[Start of Attachment]

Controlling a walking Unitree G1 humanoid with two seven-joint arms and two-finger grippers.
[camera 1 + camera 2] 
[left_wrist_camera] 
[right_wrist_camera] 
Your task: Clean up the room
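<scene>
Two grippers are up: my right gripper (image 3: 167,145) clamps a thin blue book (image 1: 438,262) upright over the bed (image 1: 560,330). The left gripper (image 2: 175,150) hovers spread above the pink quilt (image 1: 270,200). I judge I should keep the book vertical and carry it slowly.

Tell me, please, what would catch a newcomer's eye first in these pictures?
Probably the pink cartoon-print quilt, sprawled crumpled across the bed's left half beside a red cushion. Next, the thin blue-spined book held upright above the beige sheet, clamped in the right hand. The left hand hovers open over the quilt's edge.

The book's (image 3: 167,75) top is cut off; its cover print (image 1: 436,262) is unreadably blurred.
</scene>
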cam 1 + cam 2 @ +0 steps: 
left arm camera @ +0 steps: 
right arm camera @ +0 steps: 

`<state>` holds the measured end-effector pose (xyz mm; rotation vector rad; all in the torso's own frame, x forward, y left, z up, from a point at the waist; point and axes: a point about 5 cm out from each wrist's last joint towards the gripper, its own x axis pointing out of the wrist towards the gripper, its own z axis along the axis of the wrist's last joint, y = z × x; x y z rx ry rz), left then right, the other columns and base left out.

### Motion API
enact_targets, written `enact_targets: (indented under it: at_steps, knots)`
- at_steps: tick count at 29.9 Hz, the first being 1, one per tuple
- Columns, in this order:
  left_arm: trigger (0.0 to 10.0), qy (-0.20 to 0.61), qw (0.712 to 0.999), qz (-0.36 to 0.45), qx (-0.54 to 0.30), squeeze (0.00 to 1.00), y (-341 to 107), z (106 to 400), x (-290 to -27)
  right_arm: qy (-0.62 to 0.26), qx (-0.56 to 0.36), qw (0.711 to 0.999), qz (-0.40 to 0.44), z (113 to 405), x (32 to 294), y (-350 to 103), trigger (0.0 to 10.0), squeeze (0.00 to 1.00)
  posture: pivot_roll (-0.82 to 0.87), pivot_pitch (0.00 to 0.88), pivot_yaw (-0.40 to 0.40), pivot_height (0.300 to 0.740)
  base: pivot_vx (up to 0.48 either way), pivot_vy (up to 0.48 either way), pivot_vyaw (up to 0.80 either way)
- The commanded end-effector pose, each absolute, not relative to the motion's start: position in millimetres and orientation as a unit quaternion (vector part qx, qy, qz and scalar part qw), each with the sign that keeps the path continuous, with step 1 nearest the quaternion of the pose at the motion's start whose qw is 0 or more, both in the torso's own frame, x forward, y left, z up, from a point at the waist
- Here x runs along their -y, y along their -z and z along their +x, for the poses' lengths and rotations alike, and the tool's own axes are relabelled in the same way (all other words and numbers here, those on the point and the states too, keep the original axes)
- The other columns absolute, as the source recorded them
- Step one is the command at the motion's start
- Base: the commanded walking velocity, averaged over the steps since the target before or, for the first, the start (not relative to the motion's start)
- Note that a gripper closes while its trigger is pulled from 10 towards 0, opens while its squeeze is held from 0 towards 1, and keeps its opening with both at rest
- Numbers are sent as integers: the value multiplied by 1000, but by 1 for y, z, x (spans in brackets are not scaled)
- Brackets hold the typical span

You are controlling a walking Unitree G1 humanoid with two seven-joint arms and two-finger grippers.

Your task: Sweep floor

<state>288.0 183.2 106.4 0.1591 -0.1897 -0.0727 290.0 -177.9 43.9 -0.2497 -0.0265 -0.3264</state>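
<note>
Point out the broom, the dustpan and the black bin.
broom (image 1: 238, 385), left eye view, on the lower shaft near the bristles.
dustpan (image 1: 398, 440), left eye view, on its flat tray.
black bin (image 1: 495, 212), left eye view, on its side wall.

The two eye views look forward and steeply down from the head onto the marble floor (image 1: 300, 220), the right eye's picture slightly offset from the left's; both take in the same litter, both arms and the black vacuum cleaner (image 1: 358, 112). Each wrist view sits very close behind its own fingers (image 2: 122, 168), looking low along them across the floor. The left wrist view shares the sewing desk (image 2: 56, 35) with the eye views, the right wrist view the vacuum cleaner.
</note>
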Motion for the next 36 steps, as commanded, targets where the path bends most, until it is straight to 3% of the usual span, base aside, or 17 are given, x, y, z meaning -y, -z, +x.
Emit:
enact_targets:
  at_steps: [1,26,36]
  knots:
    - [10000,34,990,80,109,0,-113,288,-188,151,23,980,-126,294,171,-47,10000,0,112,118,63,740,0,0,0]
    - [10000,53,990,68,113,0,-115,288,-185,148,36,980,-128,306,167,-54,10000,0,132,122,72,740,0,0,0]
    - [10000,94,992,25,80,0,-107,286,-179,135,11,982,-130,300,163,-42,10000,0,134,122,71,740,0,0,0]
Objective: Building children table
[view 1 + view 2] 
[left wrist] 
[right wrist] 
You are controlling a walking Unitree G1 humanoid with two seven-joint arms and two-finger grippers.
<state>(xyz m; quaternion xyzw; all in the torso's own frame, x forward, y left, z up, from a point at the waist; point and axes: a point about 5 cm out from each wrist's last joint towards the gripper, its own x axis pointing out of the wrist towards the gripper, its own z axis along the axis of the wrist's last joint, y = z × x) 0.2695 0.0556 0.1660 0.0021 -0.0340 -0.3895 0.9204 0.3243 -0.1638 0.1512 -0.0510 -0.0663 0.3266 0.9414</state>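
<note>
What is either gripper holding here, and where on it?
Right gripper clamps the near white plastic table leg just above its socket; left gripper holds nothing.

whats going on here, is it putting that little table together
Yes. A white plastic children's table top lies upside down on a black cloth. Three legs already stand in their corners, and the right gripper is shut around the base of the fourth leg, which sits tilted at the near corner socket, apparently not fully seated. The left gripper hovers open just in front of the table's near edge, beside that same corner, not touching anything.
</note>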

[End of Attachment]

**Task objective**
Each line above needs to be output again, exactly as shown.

**Response area**
Controlling a walking Unitree G1 humanoid with two seven-joint arms and two-finger grippers.
[camera 1 + camera 2] 
[left_wrist_camera] 
[right_wrist_camera] 
Your task: Clean up the room
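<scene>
Two grippers are up: my right gripper (image 3: 167,145) clamps a thin blue book (image 1: 438,262) upright over the bed (image 1: 560,330). The left gripper (image 2: 175,150) hovers spread above the pink quilt (image 1: 270,200). I judge I should keep the book vertical and carry it slowly.

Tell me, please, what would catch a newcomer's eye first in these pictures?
Probably the pink cartoon-print quilt, sprawled crumpled across the bed's left half beside a red cushion. Next, the thin blue-spined book held upright above the beige sheet, clamped in the right hand. The left hand hovers open over the quilt's edge.

The book's (image 3: 167,75) top is cut off; its cover print (image 1: 436,262) is unreadably blurred.
</scene>
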cam 1 + cam 2 @ +0 steps: 
left arm camera @ +0 steps: 
right arm camera @ +0 steps: 

`<state>` holds the measured end-effector pose (xyz mm; rotation vector rad; all in the torso's own frame, x forward, y left, z up, from a point at the waist; point and axes: a point about 5 cm out from each wrist's last joint towards the gripper, its own x axis pointing out of the wrist towards the gripper, its own z axis along the axis of the wrist's last joint, y = z × x; x y z rx ry rz), left then right, the other columns and base left out.

### Motion API
enact_targets, written `enact_targets: (indented under it: at_steps, knots)`
- at_steps: tick count at 29.9 Hz, the first being 1, one per tuple
- Columns, in this order:
  left_arm: trigger (0.0 to 10.0), qy (-0.20 to 0.61), qw (0.712 to 0.999), qz (-0.36 to 0.45), qx (-0.54 to 0.30), squeeze (0.00 to 1.00), y (-341 to 107), z (106 to 400), x (-290 to -27)
  right_arm: qy (-0.62 to 0.26), qx (-0.56 to 0.36), qw (0.711 to 0.999), qz (-0.40 to 0.44), z (113 to 405), x (32 to 294), y (-350 to 103), trigger (0.0 to 10.0), squeeze (0.00 to 1.00)
  posture: pivot_roll (-0.82 to 0.87), pivot_pitch (0.00 to 0.88), pivot_yaw (-0.40 to 0.40), pivot_height (0.300 to 0.740)
  base: pivot_vx (up to 0.48 either way), pivot_vy (up to 0.48 either way), pivot_vyaw (up to 0.80 either way)
- The commanded end-effector pose, each absolute, not relative to the motion's start: position in millimetres and orientation as a unit quaternion (vector part qx, qy, qz and scalar part qw), each with the sign that keeps the path continuous, with step 1 nearest the quaternion of the pose at the motion's start whose qw is 0 or more, both in the torso's own frame, x forward, y left, z up, from a point at the waist
- Here x runs along their -y, y along their -z and z along their +x, for the poses' lengths and rotations alike, and the tool's own axes are relabelled in the same way (all other words and numbers here, those on the point and the states too, keep the original axes)
- The other columns absolute, as the source recorded them
- Step one is the command at the motion's start
- Base: the commanded walking velocity, averaged over the steps since the target before or, for the first, the start (not relative to the motion's start)
- Note that a gripper closes while its trigger is pulled from 10 towards 0, opens while its squeeze is held from 0 towards 1, and keeps its opening with both at rest
- Numbers are sent as integers: the value multiplied by 1000, but by 1 for y, z, x (spans in brackets are not scaled)
- Brackets hold the typical span

You are controlling a walking Unitree G1 humanoid with two seven-joint arms and two-finger grippers.

Your task: Sweep floor

<state>288.0 183.2 106.4 0.1591 -0.1897 -0.0727 290.0 -177.9 43.9 -0.2497 -0.0265 -0.3264</state>
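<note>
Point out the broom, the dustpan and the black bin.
broom (image 1: 238, 385), left eye view, on the lower shaft near the bristles.
dustpan (image 1: 398, 440), left eye view, on its flat tray.
black bin (image 1: 495, 212), left eye view, on its side wall.

The two eye views look forward and steeply down from the head onto the marble floor (image 1: 300, 220), the right eye's picture slightly offset from the left's; both take in the same litter, both arms and the black vacuum cleaner (image 1: 358, 112). Each wrist view sits very close behind its own fingers (image 2: 122, 168), looking low along them across the floor. The left wrist view shares the sewing desk (image 2: 56, 35) with the eye views, the right wrist view the vacuum cleaner.
</note>
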Motion for the next 36 steps, as commanded, targets where the path bends most, until it is straight to 3% of the usual span, base aside, or 17 are given, x, y, z meaning -y, -z, +x.
Emit:
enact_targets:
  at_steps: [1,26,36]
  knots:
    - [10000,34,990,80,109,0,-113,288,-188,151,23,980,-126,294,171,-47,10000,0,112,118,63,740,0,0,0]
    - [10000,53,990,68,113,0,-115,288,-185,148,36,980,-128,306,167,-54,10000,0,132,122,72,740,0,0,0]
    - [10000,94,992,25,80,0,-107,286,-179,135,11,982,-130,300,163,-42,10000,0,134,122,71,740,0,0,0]
Objective: Building children table
[view 1 + view 2] 
[left wrist] 
[right wrist] 
You are controlling a walking Unitree G1 humanoid with two seven-joint arms and two-finger grippers.
<state>(xyz m; quaternion xyzw; all in the torso's own frame, x forward, y left, z up, from a point at the waist; point and axes: a point about 5 cm out from each wrist's last joint towards the gripper, its own x axis pointing out of the wrist towards the gripper, its own z axis along the axis of the wrist's last joint, y = z × x) 0.2695 0.0556 0.1660 0.0021 -0.0340 -0.3895 0.9204 0.3243 -0.1638 0.1512 -0.0510 -0.0663 0.3266 0.9414</state>
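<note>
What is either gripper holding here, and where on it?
Right gripper clamps the near white plastic table leg just above its socket; left gripper holds nothing.

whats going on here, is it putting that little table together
Yes. A white plastic children's table top lies upside down on a black cloth. Three legs already stand in their corners, and the right gripper is shut around the base of the fourth leg, which sits tilted at the near corner socket, apparently not fully seated. The left gripper hovers open just in front of the table's near edge, beside that same corner, not touching anything.
</note>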

At this point, the answer is complete.